Exercise objective:
Please repeat, exactly as they stand, the line containing "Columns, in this" and the lines after it through the final line of the listing below, minus pictures.

Dataset extract:
↓↓↓

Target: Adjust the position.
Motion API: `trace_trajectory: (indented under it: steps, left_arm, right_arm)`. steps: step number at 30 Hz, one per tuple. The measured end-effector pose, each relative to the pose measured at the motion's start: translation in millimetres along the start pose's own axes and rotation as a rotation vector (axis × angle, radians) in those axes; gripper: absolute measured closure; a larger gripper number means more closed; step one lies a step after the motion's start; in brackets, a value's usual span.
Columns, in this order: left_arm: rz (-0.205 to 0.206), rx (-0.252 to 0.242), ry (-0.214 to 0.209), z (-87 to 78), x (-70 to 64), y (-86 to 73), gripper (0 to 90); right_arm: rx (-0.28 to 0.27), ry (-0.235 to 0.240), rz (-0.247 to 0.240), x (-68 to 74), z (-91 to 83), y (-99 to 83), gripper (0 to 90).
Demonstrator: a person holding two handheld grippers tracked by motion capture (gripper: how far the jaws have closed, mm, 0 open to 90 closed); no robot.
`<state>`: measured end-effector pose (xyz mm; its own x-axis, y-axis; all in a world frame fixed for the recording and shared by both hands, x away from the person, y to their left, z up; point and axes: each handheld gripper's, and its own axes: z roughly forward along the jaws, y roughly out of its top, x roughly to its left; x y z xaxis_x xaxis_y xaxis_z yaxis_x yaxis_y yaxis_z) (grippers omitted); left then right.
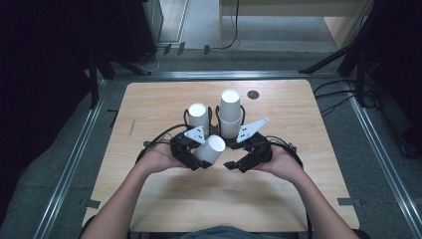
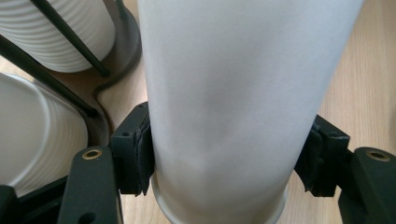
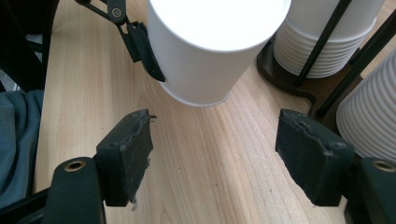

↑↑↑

Answer for this exercise:
Columns, in this order: left_arm: rz (-0.205 to 0.206), rx (-0.252 to 0.242), ry (-0.214 to 0.209), z (-87 to 78), x (-70 to 64), y (-86 to 73), gripper (0 to 90); right_arm: rx (-0.28 to 0.27), ry (-0.235 to 0.240), rz (-0.247 to 0.240), x (-68 to 74), z (-91 to 83), y (-99 to 83), gripper (0 to 90).
Demonstrator: a person holding two handheld grippers tracked by motion capture (gripper: how far the jaws have closed, mm, 0 open to 90 closed); no robot.
`<state>`: measured end-effector pose (xyz mm; its own x-axis, y-axis; all in a world frame fixed for the recording and shared by both hands, x away from the person, y to their left, z up; point and axes: each handheld gripper's, and its own axes: z roughly forward along the jaws, y roughly out of its top, x roughly to its left; x y z xaxis_x xaxis_y xaxis_z yaxis_x yaxis_y yaxis_z) (grippers omitted); left then right.

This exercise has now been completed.